> _EXERCISE BRIEF_
Below, find the line containing "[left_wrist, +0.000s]" and the line containing "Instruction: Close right"; reproduce exactly those two and every line between them, omitting pictures.

Data items:
=== Begin Enclosure ===

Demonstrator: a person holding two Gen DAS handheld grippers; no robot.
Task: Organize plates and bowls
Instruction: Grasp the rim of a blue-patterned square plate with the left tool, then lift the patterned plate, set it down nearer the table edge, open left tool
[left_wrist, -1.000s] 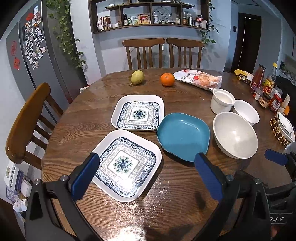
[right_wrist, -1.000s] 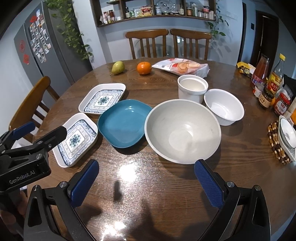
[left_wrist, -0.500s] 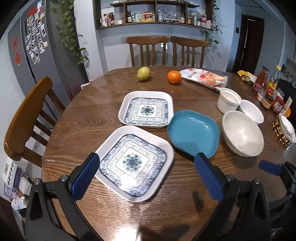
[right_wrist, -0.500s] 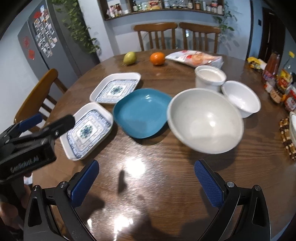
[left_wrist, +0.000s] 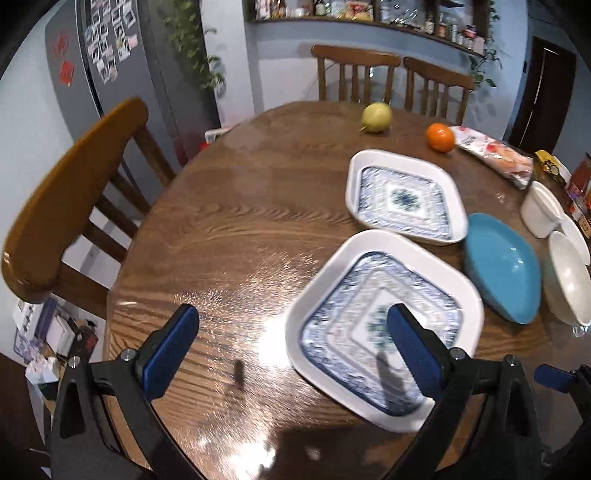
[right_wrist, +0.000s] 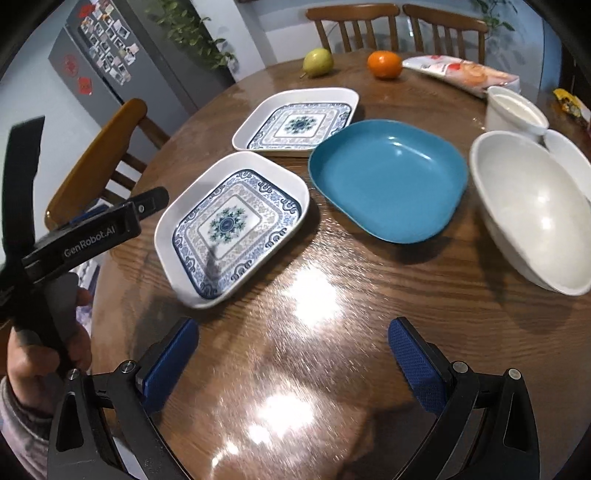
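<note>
— Where are the dishes?
— On the tabletop: two patterned square plates, a blue plate and a white bowl side by side.
— The grippers?
— The left gripper and the right gripper both hover with fingers spread wide, holding nothing.
</note>
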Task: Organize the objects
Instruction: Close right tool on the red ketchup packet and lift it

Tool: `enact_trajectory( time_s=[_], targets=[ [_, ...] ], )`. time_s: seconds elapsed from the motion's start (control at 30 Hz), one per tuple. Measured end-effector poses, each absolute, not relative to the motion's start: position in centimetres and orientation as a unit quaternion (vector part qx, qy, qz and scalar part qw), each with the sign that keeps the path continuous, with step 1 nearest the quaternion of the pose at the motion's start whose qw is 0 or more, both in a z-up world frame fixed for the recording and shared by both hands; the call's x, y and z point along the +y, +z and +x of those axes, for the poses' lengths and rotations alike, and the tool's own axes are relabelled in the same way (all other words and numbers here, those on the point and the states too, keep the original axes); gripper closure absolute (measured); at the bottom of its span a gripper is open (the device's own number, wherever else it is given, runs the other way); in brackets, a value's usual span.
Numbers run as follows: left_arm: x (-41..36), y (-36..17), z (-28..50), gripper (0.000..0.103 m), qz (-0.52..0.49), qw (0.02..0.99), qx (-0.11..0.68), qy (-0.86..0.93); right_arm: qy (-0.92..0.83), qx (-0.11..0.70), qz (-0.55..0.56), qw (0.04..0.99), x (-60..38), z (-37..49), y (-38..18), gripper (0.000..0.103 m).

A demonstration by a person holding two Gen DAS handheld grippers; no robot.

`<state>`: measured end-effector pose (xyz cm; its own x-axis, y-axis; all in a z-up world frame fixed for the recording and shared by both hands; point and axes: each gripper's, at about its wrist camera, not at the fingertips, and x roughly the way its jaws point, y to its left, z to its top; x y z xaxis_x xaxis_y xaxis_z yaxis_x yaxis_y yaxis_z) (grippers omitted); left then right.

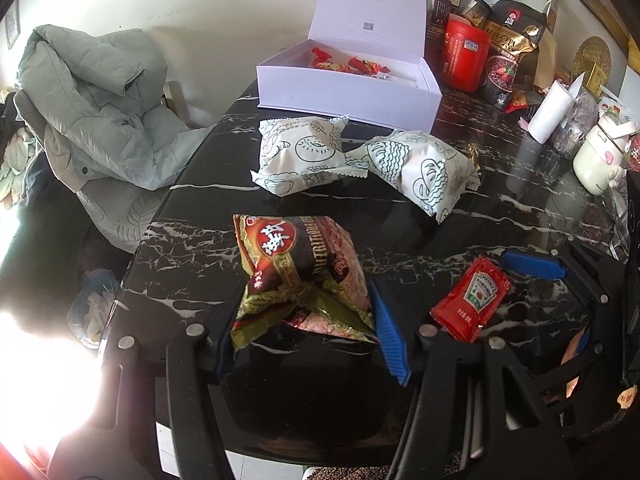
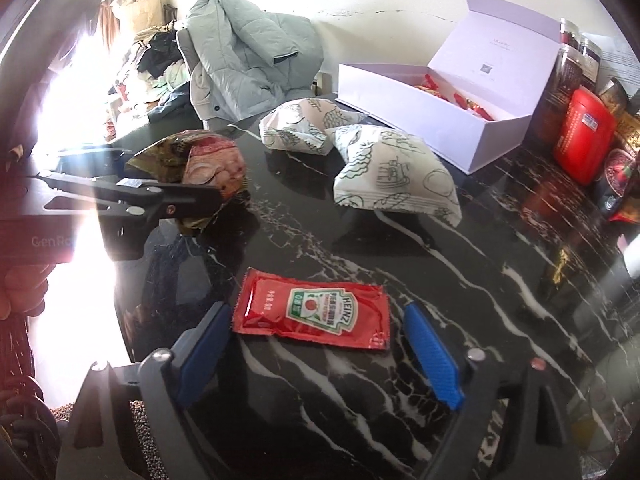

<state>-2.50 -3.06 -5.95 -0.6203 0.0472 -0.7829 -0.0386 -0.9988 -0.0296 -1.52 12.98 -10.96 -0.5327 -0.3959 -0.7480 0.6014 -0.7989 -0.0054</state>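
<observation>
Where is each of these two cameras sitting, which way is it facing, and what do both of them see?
Left wrist: on the left gripper, facing down across the black marble table toward the white box; its fingers clamp a snack packet.
Right wrist: on the right gripper, facing the ketchup sachet between its open fingers; the left gripper shows at left.
Shared: packet, sachet, two white patterned packets, box, grey jacket.
</observation>
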Motion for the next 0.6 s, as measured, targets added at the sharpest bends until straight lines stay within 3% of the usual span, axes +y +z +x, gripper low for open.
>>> enact_trajectory(
  time_s=[0.17,0.6],
  targets=[
    [-3.0,-6.0,-2.7,0.046,-0.435,0.026,-0.008,0.9,-0.869,0.124,0.387,0.283,14.2,-1.4,-12.0,0.029],
    [-3.0,-5.9,-2.9,0.046,-0.439,0.035,-0.03,0.897,-0.869,0.083,0.388,0.296,17.1,0.5,-13.2,0.037]
  ],
)
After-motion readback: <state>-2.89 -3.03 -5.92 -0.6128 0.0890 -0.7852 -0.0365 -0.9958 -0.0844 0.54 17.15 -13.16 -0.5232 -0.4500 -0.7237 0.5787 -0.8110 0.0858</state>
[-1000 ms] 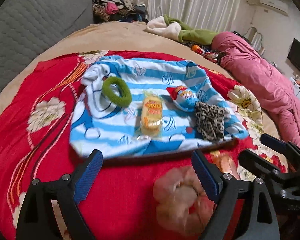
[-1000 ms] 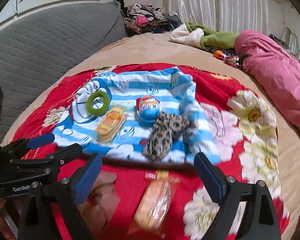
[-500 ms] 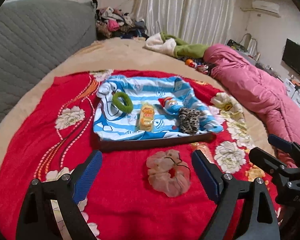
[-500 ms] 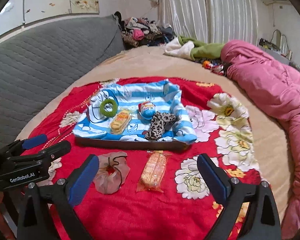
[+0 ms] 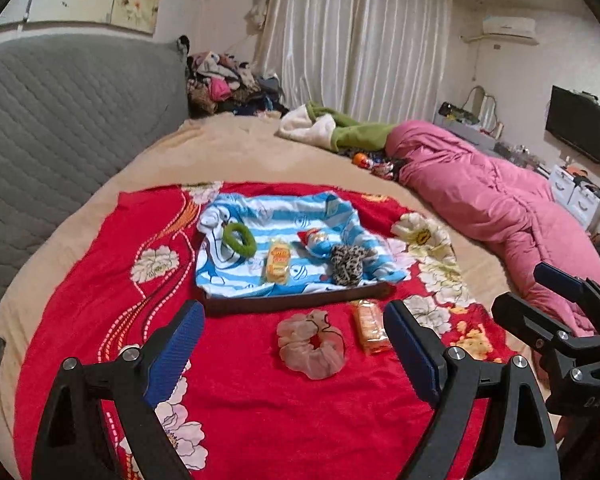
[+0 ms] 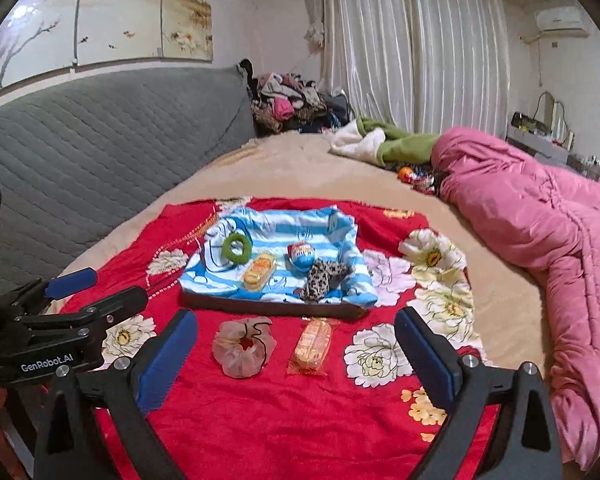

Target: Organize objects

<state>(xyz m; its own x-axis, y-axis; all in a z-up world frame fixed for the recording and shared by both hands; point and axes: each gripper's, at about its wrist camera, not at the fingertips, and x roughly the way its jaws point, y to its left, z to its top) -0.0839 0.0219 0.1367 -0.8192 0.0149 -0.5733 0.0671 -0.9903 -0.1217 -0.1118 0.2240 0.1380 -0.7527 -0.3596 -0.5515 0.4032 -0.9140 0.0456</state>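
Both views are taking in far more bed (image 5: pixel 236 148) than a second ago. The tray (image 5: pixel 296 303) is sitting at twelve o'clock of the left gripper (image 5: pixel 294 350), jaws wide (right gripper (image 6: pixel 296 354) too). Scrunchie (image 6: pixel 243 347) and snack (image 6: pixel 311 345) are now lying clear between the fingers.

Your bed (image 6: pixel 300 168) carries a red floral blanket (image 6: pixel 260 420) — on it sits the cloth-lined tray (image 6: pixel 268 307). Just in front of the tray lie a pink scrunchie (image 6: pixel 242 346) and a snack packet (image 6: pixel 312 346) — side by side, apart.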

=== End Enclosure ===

> _EXERCISE ANSWER_
[left_wrist, +0.000s] 
[right_wrist, +0.000s] 
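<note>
— Where are the dishes?
— On the tabletop: two patterned square plates, a blue plate and a white bowl side by side.
— The grippers?
— The left gripper and the right gripper both hover with fingers spread wide, holding nothing.
</note>
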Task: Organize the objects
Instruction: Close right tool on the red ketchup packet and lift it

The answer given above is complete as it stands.